The AR Creator, which resides as software in one of the two central computers of Volkswagen’s ID. models, serves as the image generator. The AR Creator calculates the placement of the symbols to match the environment. It is based on raw data from the front camera, the radar sensor and the navigation map. The displays that appear in the large window are stabilised against the movements of the car and adapted to the geometry of the projection optics.

The display is divided into two levels – a short-range window and a long-range window. The long-range window shows information from the assistance systems as well as the turn arrows and the start and destination points of the navigation. Below the large long-range window is the short-range window as a flat band. It shows the current speed, the traffic signs and the assistance and navigation symbols as static displays. They appear to hover about three metres in front of the driver.


These displays are appropriately superimposed on the real outside world and dynamically displayed.

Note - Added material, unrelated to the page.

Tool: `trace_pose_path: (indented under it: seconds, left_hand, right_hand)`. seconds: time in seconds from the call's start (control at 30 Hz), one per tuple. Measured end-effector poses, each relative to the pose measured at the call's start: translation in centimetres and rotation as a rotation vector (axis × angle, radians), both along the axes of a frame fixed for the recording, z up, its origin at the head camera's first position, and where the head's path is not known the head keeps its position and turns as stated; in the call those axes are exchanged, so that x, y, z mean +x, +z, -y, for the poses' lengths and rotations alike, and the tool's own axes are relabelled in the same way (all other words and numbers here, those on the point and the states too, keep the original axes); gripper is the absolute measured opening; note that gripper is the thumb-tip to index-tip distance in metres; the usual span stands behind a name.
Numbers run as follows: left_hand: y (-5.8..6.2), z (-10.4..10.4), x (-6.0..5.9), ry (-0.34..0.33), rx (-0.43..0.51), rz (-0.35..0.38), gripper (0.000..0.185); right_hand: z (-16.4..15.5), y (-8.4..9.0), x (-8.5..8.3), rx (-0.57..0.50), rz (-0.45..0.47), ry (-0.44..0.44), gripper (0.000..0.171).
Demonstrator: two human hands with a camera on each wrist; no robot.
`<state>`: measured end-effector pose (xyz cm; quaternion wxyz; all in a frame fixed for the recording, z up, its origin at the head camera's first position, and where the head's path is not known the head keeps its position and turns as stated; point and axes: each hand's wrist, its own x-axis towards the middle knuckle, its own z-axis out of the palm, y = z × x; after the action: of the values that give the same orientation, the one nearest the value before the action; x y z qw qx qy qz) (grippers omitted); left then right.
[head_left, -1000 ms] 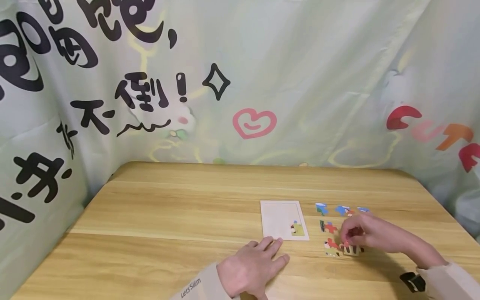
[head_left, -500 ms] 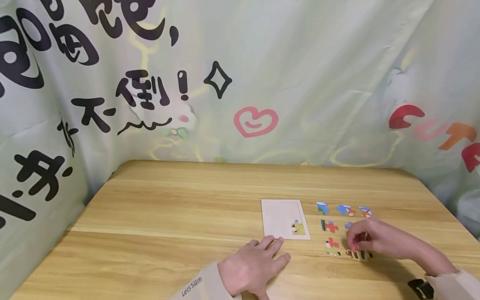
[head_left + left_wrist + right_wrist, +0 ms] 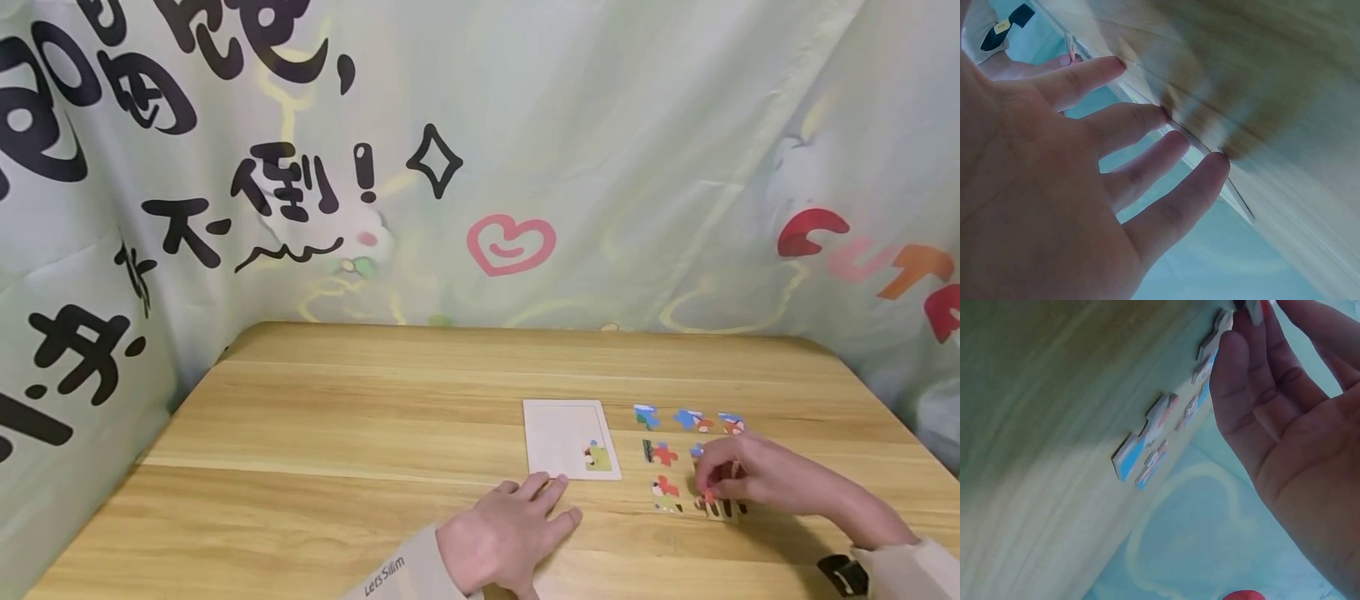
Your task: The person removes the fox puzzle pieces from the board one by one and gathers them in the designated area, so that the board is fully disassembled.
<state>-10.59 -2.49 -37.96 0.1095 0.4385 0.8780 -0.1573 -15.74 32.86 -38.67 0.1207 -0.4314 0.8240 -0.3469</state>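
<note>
My right hand (image 3: 757, 477) pinches a jigsaw piece (image 3: 722, 508) with a red knob and dark stripes, low at the table's right side. In the right wrist view, only part of that piece (image 3: 1255, 311) shows between thumb and fingers. My left hand (image 3: 504, 529) rests with spread fingers on the table, fingertips at the near edge of a white puzzle board (image 3: 558, 429). From the palm side, the left wrist view shows those fingers (image 3: 1147, 119) touching along the board's edge. One yellow-green piece (image 3: 597, 457) lies in the board's near right corner.
Several loose jigsaw pieces lie in rows right of the board, including a blue one (image 3: 645, 416), a red one (image 3: 663, 453) and a red-and-green one (image 3: 665, 493). A printed cloth (image 3: 600, 167) hangs behind the wooden table (image 3: 337, 417).
My right hand has slid a little to the right with the pinched jigsaw piece, and has barely moved in the last half second. The left hand stays in place.
</note>
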Motion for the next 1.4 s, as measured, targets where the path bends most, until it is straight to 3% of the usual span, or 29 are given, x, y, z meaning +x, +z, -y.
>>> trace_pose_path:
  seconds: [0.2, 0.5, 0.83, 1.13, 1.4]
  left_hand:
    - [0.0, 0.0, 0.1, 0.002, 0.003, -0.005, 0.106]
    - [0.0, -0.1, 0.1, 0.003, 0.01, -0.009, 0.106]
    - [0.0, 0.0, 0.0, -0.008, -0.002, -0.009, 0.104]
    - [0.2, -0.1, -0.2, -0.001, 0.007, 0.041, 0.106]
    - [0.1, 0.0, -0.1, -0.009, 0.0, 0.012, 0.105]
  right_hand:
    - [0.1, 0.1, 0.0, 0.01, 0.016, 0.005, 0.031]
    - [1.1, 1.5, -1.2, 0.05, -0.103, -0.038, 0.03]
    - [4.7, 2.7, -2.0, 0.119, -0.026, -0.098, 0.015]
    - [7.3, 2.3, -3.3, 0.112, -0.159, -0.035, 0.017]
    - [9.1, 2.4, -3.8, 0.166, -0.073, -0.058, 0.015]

For example, when the vehicle approaches an intersection where the navigation route says it should turn, the driver sees two indications: first, an advance notice on the road surface, followed by three arrows located at the intersection. The closer the driver gets to the intersection, the larger the arrows become, and at the same time their textures fade to keep the view of the road clear. In developing the system, Volkswagen says it has placed great emphasis on sparing display: The driver should in no way be inundated with stimuli.

The Lane Assist function is also visualised in the long-range window: If the vehicle approaches a boundary line at the edge of the lane without flashing, this is displayed in orange. When Travel Assist is switched on, which guides the car in the middle of the lane, two green lines appear. During a subsequent journey, the display marks the vehicle in front with a coloured stripe, provided ACC distance control or Travel Assist is active. When the assistance systems are switched off, the driver sees a red warning signal if he is tailgating so closely that a critical situation arises.